The Visual Epistemology of Population and the Politics of Blobs and Dots in the Wake of 1919

Bill Rankin

University of Pennsylvania

Monday, March 16, 2020 3:30 pm EDT

University of Pennsylvania
Claudia Cohen Hall, Room 337
249 S 36th Street
Philadelphia, PA 19104

The immediate goal of the Peace Conference of 1919 was to draft new territorial borders, and the conventional wisdom—both at the time and in recent scholarship—has focused on the problem of nationhood. How can nationality be stabilized and made legitimate, and what is its relationship to race, ethnicity, language, religion, trade, history, and conquest? Cartography was a key technology for mediating between the two meanings of nation: nation as a bounded space, nation as a group of people. But for geographers, the representation of population was something broader and more difficult than nationality; it wasn’t even clear whether population was something that could be adequately represented at all.
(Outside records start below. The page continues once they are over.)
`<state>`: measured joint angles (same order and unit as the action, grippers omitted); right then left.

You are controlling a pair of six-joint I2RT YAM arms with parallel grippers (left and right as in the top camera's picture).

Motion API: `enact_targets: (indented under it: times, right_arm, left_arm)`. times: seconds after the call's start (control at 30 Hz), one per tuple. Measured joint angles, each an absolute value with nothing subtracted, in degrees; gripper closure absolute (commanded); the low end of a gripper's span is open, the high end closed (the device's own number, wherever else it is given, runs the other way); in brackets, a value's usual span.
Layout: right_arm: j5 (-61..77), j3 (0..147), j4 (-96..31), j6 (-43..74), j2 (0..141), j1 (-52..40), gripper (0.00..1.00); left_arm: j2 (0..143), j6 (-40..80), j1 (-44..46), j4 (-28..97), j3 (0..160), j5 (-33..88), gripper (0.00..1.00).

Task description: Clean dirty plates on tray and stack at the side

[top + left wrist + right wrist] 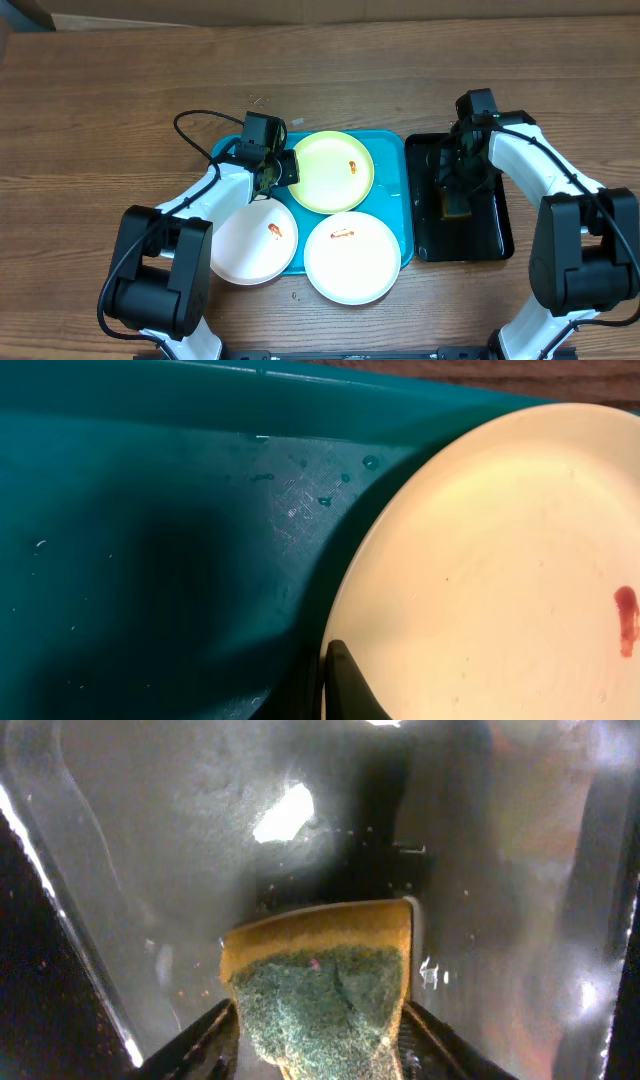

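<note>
Right wrist view: the right gripper (pixel 318 1045) is clamped on a green-faced sponge (pixel 320 985) over the black tray (pixel 180 860). The left gripper (pixel 283 168) is at the left rim of the yellow-green plate (pixel 330 172), its gap untellable. All plates lie on the turquoise tray (pixel 390 160).

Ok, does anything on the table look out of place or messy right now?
The left white plate and right white plate hang over the tray's front edge; only the yellow plate sits fully inside. Each has a red smear, and droplets dot the tray beside the yellow plate.
</note>
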<state>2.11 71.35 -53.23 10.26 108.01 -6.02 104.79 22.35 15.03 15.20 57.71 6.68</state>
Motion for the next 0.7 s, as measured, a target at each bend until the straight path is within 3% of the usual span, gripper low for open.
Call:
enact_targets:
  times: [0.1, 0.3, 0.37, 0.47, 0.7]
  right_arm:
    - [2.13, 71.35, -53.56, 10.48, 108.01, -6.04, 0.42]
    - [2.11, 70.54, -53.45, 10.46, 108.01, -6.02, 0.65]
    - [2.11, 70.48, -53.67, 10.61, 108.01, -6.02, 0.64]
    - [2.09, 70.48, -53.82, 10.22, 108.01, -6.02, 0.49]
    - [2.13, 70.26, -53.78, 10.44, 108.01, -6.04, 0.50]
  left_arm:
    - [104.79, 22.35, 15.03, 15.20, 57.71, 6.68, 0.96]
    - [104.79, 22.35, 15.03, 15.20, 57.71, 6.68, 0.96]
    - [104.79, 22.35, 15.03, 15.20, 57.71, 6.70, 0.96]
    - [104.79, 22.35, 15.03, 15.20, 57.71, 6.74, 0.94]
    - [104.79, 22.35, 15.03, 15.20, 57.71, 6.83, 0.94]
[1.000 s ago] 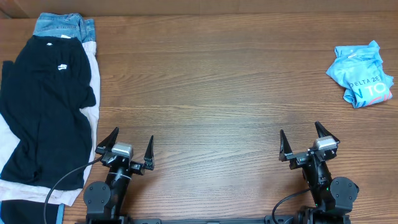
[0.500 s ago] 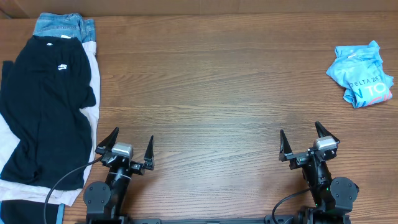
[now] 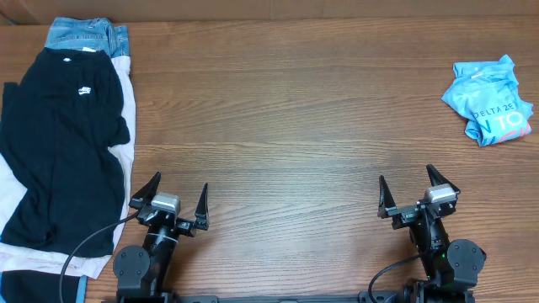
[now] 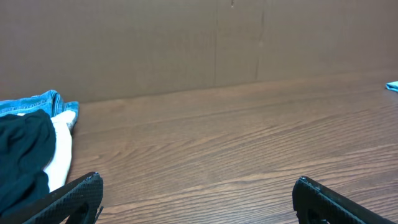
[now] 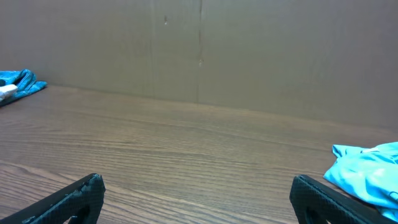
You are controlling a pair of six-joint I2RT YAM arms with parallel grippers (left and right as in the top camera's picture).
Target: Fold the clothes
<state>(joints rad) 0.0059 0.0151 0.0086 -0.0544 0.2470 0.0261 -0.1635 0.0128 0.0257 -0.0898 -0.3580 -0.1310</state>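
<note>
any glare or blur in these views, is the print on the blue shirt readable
Overhead: even light, no hard glare on the table, sky-blue T-shirt print sharp and partly readable. Left wrist: table grain clear, jeans slightly soft at the frame edge. Right wrist: T-shirt bright at the corner, no print visible there.

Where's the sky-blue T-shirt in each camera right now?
Overhead: the sky-blue T-shirt lies crumpled at the upper right.
Left wrist: only a sliver shows at the right edge.
Right wrist: it is at the bottom right.
Shared landmark: the denim jeans, at the far left in every view.
</note>
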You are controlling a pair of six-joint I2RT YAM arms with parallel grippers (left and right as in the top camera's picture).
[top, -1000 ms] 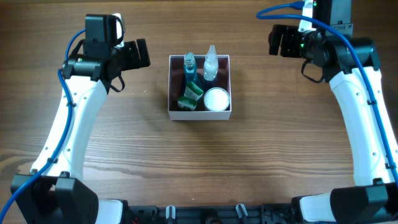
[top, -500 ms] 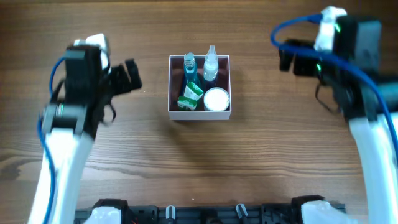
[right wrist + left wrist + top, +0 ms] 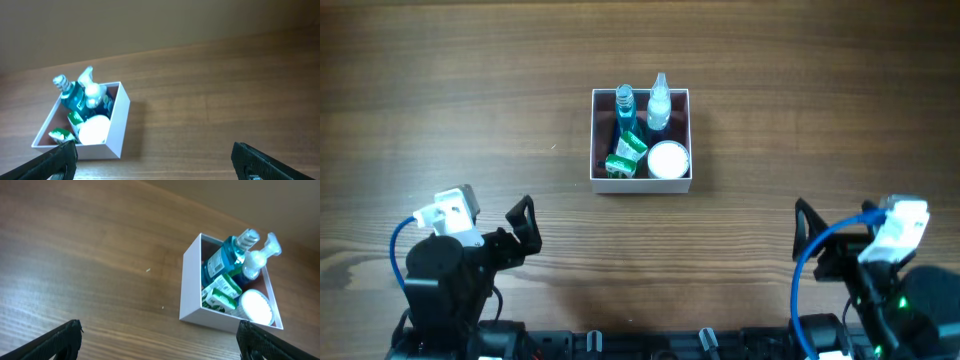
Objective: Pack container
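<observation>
Overhead: both arms sit folded at the near edge of the table (image 3: 440, 100). The left gripper (image 3: 524, 222) and right gripper (image 3: 806, 226) point toward the container (image 3: 640, 184), which is mid-table and well apart from both.

Left wrist: jaws spread wide with nothing between them. The container's white side wall faces the camera, with bottles (image 3: 225, 260) leaning inside.

Right wrist: jaws equally wide and empty. The container lies lower left, its white jar (image 3: 92, 131) nearest.

Brown wooden table (image 3: 470, 120) (evenly lit)
</observation>
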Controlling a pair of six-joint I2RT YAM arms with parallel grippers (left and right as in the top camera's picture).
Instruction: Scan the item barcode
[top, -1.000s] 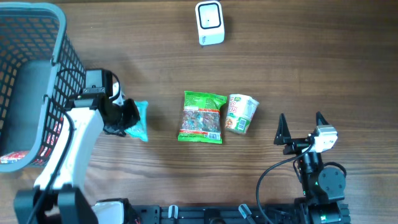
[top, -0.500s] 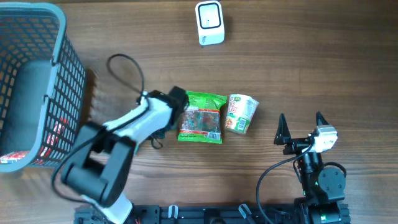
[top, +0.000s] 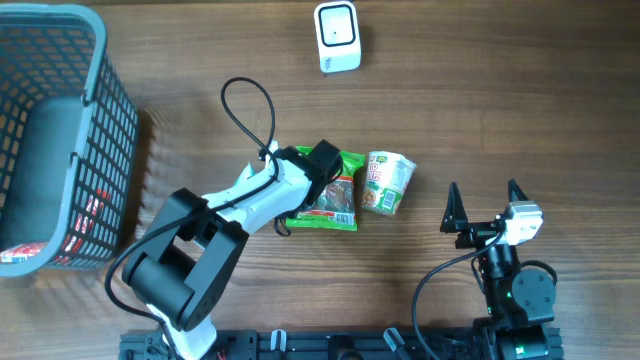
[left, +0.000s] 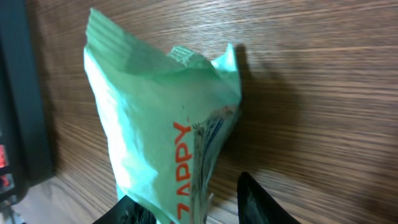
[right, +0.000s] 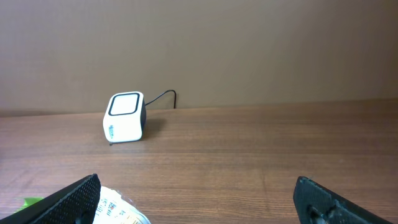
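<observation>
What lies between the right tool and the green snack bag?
In the overhead view, the noodle cup lies there, close beside the green snack bag; between cup and right tool the table is bare.

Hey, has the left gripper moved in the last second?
Yes. The left gripper swung right, away from the basket, and now hangs over the green packet beside the cup.
</observation>
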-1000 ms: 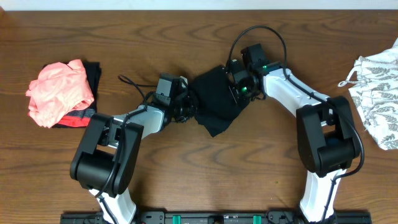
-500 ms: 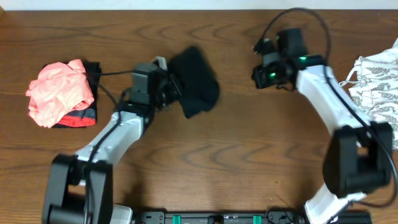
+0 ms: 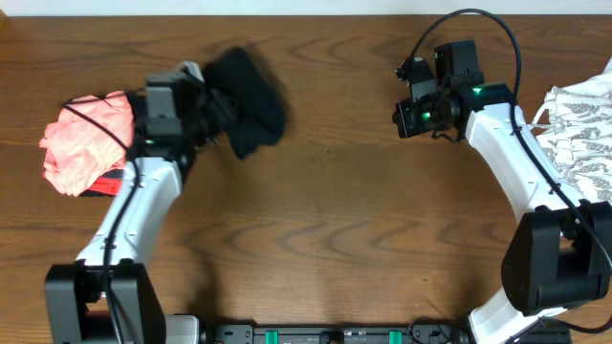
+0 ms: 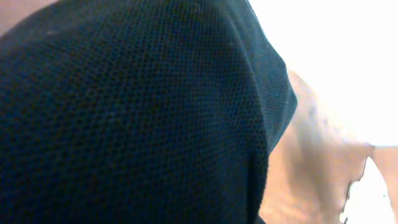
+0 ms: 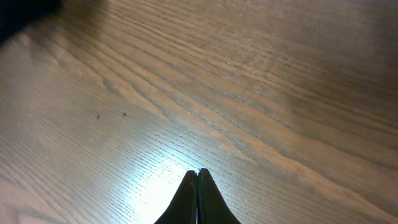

My talk starts with the huge proliferation of population maps in 1919 and follows the debate that ensued over the next twenty years, as “the population problem”—and its politics of neo-Malthusianism, eugenics, urbanization, and migration—provoked a search, in both Europe and the US, for “the perfect population map.” The two main camps were the blobs and the dots. These were not just different graphic strategies, but different visual arguments about environment, history, and governance that, I argue, inscribed a clear gender binary into the spatiality of human geography. Neither side could ultimately claim victory, and a hard-visual dichotomy between geographic space and population space still persists a hundred years later. This historical, feminist analysis unsettles the surface-level politics of contemporary data visualization.